Task details:
Of the entries below, return only those lines from the line with "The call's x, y" to the line with "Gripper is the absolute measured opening", exactly, both included.

Task inputs:
[Start of Attachment]
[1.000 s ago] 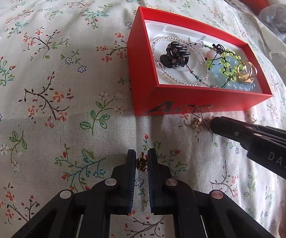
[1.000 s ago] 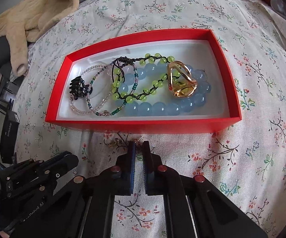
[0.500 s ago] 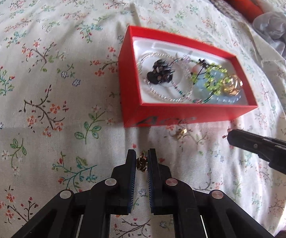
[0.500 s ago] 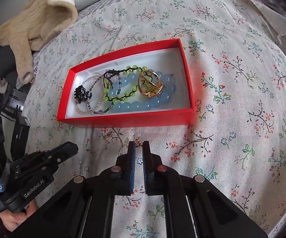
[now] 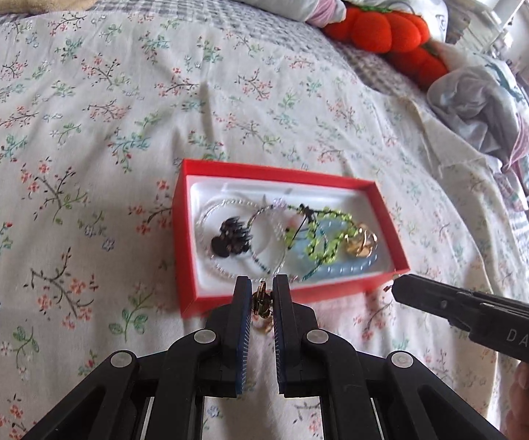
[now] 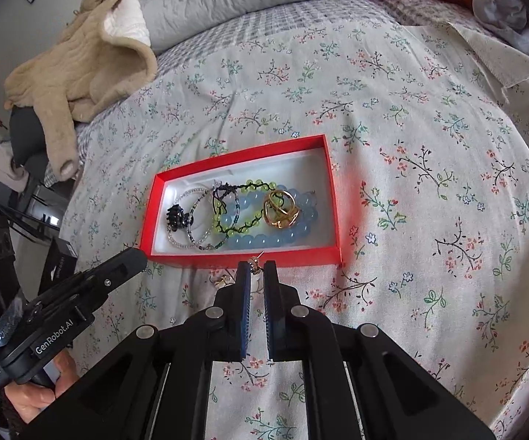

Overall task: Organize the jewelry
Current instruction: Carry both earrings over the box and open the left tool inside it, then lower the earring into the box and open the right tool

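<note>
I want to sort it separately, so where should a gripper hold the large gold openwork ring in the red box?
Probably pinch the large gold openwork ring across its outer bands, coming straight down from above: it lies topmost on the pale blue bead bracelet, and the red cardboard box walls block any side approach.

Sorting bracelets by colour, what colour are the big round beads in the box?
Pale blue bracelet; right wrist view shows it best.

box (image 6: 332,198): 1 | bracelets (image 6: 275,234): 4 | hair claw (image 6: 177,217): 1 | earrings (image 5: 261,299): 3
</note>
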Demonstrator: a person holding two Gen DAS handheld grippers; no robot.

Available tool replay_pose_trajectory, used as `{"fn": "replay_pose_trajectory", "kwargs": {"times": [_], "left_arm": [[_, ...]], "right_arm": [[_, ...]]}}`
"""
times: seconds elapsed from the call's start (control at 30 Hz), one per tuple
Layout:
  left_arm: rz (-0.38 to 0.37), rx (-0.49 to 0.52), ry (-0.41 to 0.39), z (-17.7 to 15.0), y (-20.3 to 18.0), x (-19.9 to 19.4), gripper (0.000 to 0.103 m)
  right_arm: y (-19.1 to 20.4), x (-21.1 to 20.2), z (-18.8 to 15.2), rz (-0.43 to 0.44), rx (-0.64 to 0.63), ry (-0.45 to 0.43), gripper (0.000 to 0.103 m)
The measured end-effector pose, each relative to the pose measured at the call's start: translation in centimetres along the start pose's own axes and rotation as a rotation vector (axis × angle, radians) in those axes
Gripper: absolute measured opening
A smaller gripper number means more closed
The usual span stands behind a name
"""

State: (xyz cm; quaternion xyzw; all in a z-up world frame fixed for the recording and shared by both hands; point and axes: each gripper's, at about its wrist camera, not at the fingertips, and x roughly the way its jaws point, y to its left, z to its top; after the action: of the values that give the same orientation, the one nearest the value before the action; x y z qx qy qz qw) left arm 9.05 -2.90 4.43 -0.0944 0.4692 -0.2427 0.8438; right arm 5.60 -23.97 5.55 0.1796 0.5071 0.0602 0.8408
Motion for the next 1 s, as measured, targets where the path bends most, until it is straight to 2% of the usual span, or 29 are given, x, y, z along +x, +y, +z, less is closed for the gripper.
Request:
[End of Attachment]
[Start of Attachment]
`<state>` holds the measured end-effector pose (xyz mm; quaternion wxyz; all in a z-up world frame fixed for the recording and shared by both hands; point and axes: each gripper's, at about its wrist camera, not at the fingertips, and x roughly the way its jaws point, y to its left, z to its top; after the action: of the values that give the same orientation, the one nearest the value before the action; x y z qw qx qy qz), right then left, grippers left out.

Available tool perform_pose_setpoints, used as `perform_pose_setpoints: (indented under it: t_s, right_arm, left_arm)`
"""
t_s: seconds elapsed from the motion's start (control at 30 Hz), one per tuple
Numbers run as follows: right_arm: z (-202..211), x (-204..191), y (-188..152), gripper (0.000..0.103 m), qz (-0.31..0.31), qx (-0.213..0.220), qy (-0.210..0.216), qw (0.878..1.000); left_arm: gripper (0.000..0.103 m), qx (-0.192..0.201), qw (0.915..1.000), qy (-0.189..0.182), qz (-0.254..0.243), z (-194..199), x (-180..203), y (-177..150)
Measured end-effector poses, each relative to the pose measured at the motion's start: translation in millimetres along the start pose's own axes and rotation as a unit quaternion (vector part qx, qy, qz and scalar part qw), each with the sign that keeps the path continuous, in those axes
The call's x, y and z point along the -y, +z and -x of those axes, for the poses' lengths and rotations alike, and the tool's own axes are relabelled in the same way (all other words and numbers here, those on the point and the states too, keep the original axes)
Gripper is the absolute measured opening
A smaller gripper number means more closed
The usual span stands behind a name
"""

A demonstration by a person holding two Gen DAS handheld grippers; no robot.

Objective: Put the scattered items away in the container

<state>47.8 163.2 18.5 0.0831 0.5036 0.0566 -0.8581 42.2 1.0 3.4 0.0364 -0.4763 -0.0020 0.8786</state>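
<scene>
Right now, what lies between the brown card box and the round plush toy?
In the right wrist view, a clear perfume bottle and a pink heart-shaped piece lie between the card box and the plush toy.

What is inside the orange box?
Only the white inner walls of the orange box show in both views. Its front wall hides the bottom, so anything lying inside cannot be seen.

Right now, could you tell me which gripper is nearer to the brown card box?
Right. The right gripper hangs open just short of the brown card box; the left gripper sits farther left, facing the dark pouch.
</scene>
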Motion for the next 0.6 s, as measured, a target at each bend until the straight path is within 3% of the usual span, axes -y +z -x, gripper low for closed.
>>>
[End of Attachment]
Solution for this exercise:
The call's x, y and z point along the -y, +z and -x of those axes, for the poses' lengths and rotations alike, and the tool's own axes are relabelled in the same way (all other words and numbers here, those on the point and the states too, keep the original axes)
Gripper is the absolute measured opening

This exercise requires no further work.